Quote, without any change, the line that contains "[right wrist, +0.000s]" and all lines that follow it to the end of the data below.

Available data START

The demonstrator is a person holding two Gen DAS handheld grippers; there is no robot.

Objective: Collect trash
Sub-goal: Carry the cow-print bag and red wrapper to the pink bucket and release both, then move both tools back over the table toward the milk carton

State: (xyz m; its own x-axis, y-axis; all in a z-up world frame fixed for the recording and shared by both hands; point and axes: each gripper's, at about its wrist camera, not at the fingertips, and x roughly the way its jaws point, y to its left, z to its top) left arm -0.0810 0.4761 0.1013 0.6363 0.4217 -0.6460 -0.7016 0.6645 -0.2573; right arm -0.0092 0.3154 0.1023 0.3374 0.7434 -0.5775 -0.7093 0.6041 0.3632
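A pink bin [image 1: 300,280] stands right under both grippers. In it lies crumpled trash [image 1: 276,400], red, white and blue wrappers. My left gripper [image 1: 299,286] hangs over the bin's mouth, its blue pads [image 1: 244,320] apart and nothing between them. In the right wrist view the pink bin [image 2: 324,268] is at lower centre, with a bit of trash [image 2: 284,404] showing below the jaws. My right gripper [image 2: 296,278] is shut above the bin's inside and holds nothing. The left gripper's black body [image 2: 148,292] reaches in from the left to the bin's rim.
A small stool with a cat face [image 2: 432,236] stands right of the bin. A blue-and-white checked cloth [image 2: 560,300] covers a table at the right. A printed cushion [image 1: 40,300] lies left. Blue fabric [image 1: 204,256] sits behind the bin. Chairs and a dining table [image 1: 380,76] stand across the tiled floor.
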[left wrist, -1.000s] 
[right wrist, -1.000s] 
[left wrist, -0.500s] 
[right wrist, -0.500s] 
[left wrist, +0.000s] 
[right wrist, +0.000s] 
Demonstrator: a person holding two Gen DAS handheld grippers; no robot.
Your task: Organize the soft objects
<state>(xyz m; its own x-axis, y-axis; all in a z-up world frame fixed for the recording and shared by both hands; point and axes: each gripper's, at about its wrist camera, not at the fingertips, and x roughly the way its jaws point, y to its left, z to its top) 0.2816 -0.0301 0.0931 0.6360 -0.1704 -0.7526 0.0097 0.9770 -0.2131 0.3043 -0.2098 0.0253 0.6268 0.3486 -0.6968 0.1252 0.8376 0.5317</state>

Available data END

• **Result of the task**
[right wrist, +0.000s] 
Demonstrator: a person holding two Gen DAS handheld grippers; no robot.
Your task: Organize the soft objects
<state>(xyz m; its own x-axis, y-axis; all in a z-up world frame fixed for the recording and shared by both hands; point and axes: each gripper's, at about its wrist camera, not at the fingertips, and x roughly the way its jaws point, y to its left, z to its top) 0.2816 -0.0301 0.0931 0.6360 -0.1704 -0.7526 0.0097 0.9770 -0.2131 0.3043 -0.2098 0.0253 0.6268 0.3486 -0.6968 0.1252 0.8376 0.5317</state>

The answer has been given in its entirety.